The Monolith, plural in big battles, is the handle of the Hammer. Sure, it hurts a bit, with the Gauss Flux Arc and Particle Whip, but its main job is to hold the Hammerhead. The Power Matrix's ability to bring any Necron unit through for a second go at WBB with an Orb effect is incredibly useful, as it renders your Warriors near unstoppable, and will also allow the components of the Anvil this ability. Any Warrior squad that has more than 10% of its numbers fail their WBB roll should be sent through, and, since it's right behind your main Warrior chunk, they can march right back into formation. The Particle Whip, though it has a very cool name and is a potent weapon, _must_ take second fiddle to the WBBx2 effect, except in the rarest cases. The priority for WBB is as such: Lord Down > Massive losses or impending massive losses in a vital component of the Anvil > Massive Warrior losses > Warriors in a combat that will go for ages > Some losses in a vital component of the Anvil > Some Warrior losses > Minor Warrior losses > Losses in an unimportant or now-redundant component of the Anvil. You may vary this to suit as you learn more about your army under this strategy. The one exception to this normal WBB usage, is when a dedicated close combat unit wielding no-save weapons appears in front of your warrior block, in a position allowing it to assault next turn. In this case, you _must_ use the Particle Whip, as it will usually kill them outright, or at the least weaken them to the point where they are no longer a threat. The only thing more important than this is saving your Lord. Keep in mind that your warriors are though enough to stand up to anything non-powered, but that each turn they spend in combat is a turn they aren't shooting. Most opponents will forget you can pluck your Warriors out of combat with the Monolith, then fire into the unit you just left stranded.

The Necron Lord with the Resurrection Orb is the little strap on the hammer. Sure, it's small, but it's the only thing holding the whole assembly together. Keeping your Lord alive is vital, unless you've destroyed every single thing with 8+ strength, ignorance of saves in any way, and the like. As for equipment, your Lord should always have the Staff of Light so he can shoot, the Orb, maybe a Phase Shifter if you can spare the points, but beyond that anything else is ancillary, and should only be used if you can't take anything more helpful.
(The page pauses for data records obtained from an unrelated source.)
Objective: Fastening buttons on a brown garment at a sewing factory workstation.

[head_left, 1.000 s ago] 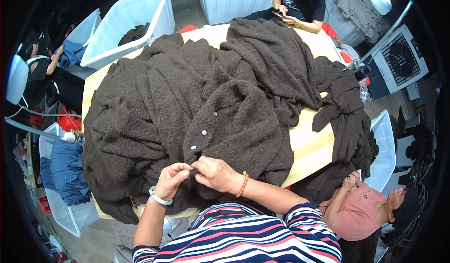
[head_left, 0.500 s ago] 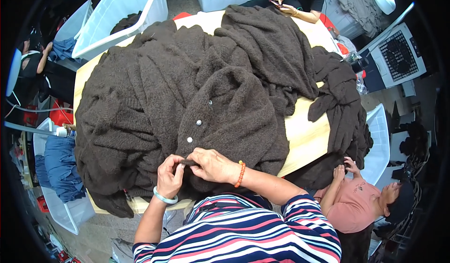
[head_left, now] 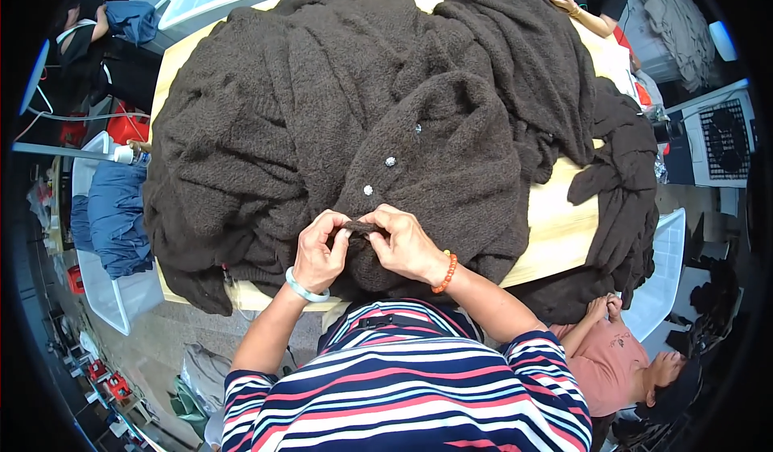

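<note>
Pale wooden table, mostly covered by brown knitwear. Landmark: lowest button. Knit edge sits just beside it, on the wearer's side, long axis running left to right. Left hand pinches its left end, right hand its right; neither is nearer. Other buttons trail away, rightward from the landmark.

Rough, matt brown knitwear with shiny buttons lies on a smooth, pale wooden surface; at frame left, matt blue cloth sits in a smooth plastic bin.
</note>
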Demonstrator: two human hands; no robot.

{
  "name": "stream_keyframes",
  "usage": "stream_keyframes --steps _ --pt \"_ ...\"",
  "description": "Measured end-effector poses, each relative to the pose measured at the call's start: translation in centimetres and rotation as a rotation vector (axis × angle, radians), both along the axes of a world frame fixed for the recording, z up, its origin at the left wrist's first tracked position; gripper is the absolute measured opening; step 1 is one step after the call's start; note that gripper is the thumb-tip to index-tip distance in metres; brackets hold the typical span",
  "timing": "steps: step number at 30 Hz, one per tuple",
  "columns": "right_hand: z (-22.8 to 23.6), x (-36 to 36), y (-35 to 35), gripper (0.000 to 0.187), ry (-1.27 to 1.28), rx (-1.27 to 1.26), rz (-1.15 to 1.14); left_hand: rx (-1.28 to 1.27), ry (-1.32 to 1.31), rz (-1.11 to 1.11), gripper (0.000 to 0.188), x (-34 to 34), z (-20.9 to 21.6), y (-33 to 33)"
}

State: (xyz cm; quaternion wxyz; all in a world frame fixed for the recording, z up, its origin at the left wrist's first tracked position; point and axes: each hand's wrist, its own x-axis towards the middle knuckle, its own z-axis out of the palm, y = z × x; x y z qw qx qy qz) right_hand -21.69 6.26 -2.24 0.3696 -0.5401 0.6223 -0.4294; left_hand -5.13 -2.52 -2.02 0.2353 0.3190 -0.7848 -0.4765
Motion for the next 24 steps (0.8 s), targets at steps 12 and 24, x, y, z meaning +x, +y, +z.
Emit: stream_keyframes --steps 12,24 --pt "-1.1 -0.6 0.0 0.019 -0.567 0.321 -0.028 0.566 0.102 -0.167 0.01 1.2 -0.8 -1.9" --pt "0.2 -2.1 -1.2 0.021 -0.083 0.017 0.205 0.362 0.089 -0.199 0.006 1.4 -1.7 -2.1"
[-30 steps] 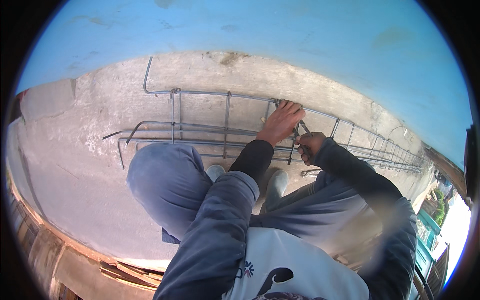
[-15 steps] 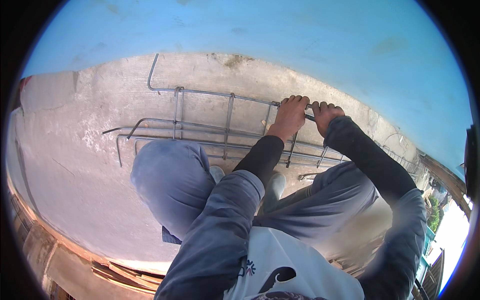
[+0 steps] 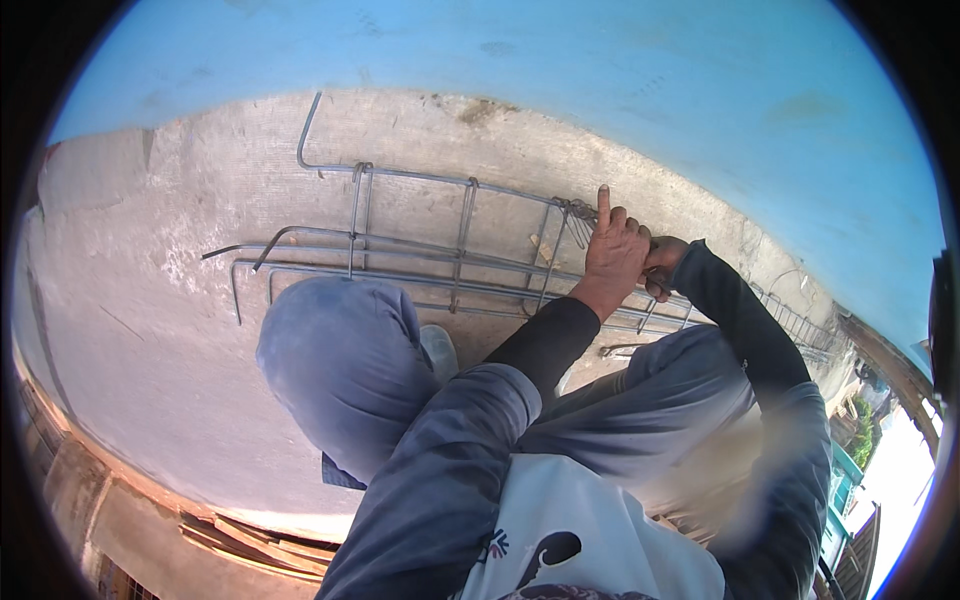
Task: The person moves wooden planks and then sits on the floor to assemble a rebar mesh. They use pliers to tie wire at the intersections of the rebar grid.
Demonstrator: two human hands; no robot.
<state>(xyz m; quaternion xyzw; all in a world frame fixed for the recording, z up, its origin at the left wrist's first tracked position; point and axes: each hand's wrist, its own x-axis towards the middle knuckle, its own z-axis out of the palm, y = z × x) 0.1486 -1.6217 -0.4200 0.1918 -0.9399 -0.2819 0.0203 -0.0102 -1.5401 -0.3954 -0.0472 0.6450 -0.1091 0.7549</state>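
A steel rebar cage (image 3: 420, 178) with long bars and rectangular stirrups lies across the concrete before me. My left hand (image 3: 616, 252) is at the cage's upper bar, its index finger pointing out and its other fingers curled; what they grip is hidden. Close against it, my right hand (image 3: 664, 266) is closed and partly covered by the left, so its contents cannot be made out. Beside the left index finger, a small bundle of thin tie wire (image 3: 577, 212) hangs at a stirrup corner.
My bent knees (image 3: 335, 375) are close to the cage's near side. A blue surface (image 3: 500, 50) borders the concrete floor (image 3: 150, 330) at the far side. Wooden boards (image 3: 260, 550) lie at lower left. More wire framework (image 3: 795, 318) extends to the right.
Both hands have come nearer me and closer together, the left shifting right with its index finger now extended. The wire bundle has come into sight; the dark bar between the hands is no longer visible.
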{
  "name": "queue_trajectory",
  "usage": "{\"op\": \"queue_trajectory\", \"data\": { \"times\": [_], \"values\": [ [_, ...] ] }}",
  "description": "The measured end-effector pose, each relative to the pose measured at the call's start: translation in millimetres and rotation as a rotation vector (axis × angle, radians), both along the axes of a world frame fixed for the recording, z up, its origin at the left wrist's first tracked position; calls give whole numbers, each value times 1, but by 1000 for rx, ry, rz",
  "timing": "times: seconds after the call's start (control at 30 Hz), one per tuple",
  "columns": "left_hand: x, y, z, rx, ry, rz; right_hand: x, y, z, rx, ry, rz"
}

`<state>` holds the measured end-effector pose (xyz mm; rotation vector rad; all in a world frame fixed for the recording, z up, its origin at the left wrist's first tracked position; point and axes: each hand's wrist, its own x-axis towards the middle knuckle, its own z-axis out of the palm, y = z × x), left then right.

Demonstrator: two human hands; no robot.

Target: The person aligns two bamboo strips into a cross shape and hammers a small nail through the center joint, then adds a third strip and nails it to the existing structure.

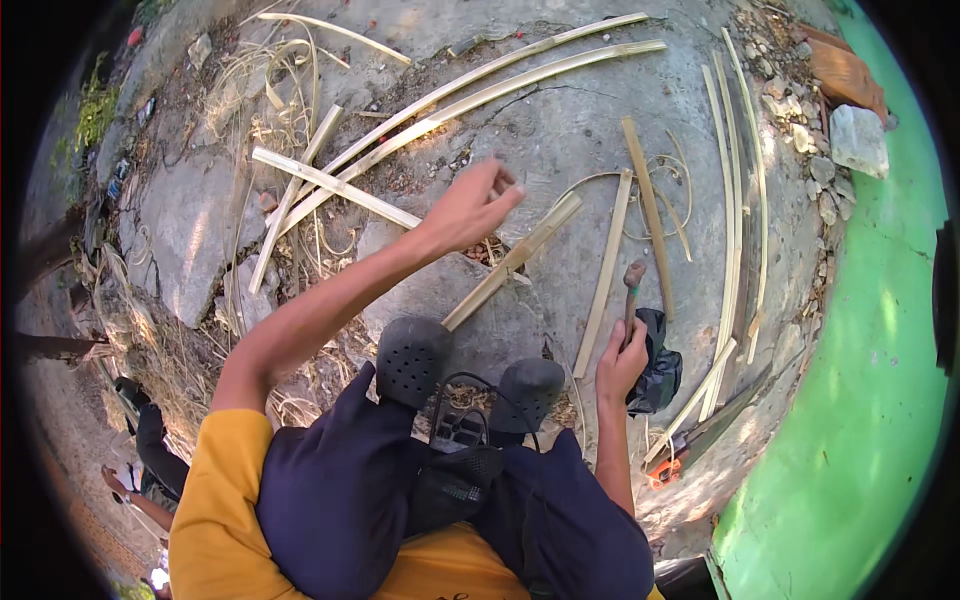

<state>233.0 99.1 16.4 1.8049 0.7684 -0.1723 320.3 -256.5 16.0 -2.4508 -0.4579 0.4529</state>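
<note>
My left hand reaches out over the ground with loosely bent fingers, apparently holding nothing. Just below it and to the right lies a split bamboo piece, its near end close to my left shoe. My right hand is closed round a short stick-like tool with a rounded brown knob and a greenish band; its lower part is hidden by the hand. Against that hand is a crumpled black plastic bag. Two flat bamboo strips lie just beyond.
Long bamboo strips cross at the upper left, near curled shavings. More slats lie at the right beside a saw with an orange handle. A green surface borders the right. Another person is at the left edge.
</note>
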Motion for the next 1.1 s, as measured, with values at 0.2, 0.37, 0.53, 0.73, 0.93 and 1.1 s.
{"op": "queue_trajectory", "data": {
  "times": [0.2,0.37,0.53,0.73,0.93,1.1],
  "values": [
    [-97,-60,-7,212,83,-219,35,15,-48,29,-170,-25],
    [-80,-97,5,284,116,-152,54,3,-72,21,-231,0],
    [-79,-117,-7,537,23,-123,50,3,-73,55,-246,28],
    [-90,-89,-30,408,-133,-86,22,42,-37,50,-360,57],
    [-95,-66,65,-827,-503,112,31,38,-45,126,-239,99],
    [-119,-48,125,-1265,-695,73,30,35,-62,22,-217,190]
  ]
}}
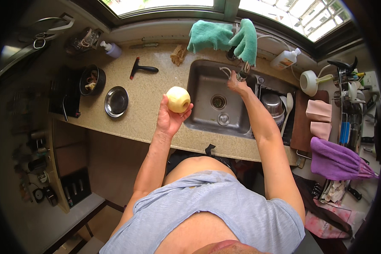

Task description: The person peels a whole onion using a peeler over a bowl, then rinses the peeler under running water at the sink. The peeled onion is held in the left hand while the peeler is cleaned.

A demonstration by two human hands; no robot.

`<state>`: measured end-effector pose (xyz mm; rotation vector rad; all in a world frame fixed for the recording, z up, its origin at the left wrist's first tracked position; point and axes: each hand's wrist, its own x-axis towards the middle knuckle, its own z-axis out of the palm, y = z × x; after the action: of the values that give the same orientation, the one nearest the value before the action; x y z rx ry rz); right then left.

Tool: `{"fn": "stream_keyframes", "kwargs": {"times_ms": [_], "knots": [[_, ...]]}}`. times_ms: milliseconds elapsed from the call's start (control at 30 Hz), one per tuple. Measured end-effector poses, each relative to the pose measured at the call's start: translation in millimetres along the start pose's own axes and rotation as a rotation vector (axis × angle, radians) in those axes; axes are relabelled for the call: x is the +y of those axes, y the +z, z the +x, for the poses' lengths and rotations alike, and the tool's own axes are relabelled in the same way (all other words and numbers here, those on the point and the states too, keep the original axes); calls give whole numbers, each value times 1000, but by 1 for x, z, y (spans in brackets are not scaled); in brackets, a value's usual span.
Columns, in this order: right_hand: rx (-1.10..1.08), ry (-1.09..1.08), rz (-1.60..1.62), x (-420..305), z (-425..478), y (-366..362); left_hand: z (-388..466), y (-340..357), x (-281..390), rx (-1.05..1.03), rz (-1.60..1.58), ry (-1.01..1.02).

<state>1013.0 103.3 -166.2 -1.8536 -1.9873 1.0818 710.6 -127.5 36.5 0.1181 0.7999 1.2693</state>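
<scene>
A peeled, pale yellow fruit [175, 99], apple-like with a dark hollow at one end, rests in my left hand [170, 120]. That hand is palm up over the counter, just left of the steel sink [200, 95]. My right hand [236, 85] reaches over the sink under the faucet [243, 73]. Its fingers close on a small pale looped implement [224, 71], possibly a peeler; the part inside the hand is hidden. Two green cloths [210, 35] hang at the faucet. Between the sink and the black pot, a shallow metal bowl [116, 102] stands on the counter.
Peel-like scraps lie in a black pot [102, 83] at the left. A T-shaped black tool [147, 68], a brown scrubber [177, 55] and a knife [150, 45] lie farther back. Right of the sink are stacked metal bowls [272, 103], a cutting board [300, 123] and a purple towel [333, 160].
</scene>
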Motion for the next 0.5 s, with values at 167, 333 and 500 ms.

The use of the Hammer couldn't be more simple: move it as a whole towards the main block of the enemy until the whole hammer is within 12", the range at which all of your weapons operate best, and shoot the living crap out of it. Like a hammer, it will move slowly but implacably, an unstoppable 6" a turn, and will cause horrific damage on impact. Once the hammer hits, follow through by moving it into the enemy forces and wiping out everything that can't run fast enough, then park it on the objective/s.

Then, comes the anvil. Like an ordinary Anvil, this serves the purpose of keeping the target, the enemy force, in place until the hammer descends, and preventing it from fleeing on impact. Quite unlike an ordinary anvil, it will be composed of the quickest and most powerful components of the Necron force, at least one large squad of Destroyers, a large squad of Immortals, and with them a Lord with Resurrection Orb and Veil of Darkness.

The unit of ten Immortals with the Veilorb Lord has a simple job; pick off vulnerable units at the periphery of the enemy force, and crush anything trying to escape. Since you can Veil and fire, their potent weaponry will always be where they can do the most damage, since you put them there. Target and destroy potent but fragile units first, such as Guard Heavy or Support squads or Dire Avengers and the like, or fragile but large combat units, such as Orks and Gaunts, and crush them until they no longer present any threat. This is an important task, but the main duty of the Immortals is to ensure that the enemy force is in one neat package for when the Hammer hits. Attack the most outlying enemy units, and make them flee back into the main parts of the force. Since you'll always be attacking from the edge of your range, you'll rarely be under threat, since if they flee they cannot Rapid Fire to 24", and you shouldn't be close to anything else. Even if you get surrounded or bogged down in combat, you can Veil out. This squad should only suffer light firepower, which their toughness of four, 3+ save, and WBB roll should cause to simply bounce off. If, however, they get hit hard, you can pull them through a Monolith, if you don't mind sacrificing a turn of attacking the rear or flanks of the enemy. You should attack the rear and flanks of your opponent's force in that order, since the rear will stop them from fleeing the Hammer and is where the fragile Heavy Support is usually hidden, and the flanks will stop them fleeing the hammer or flanking it on impact.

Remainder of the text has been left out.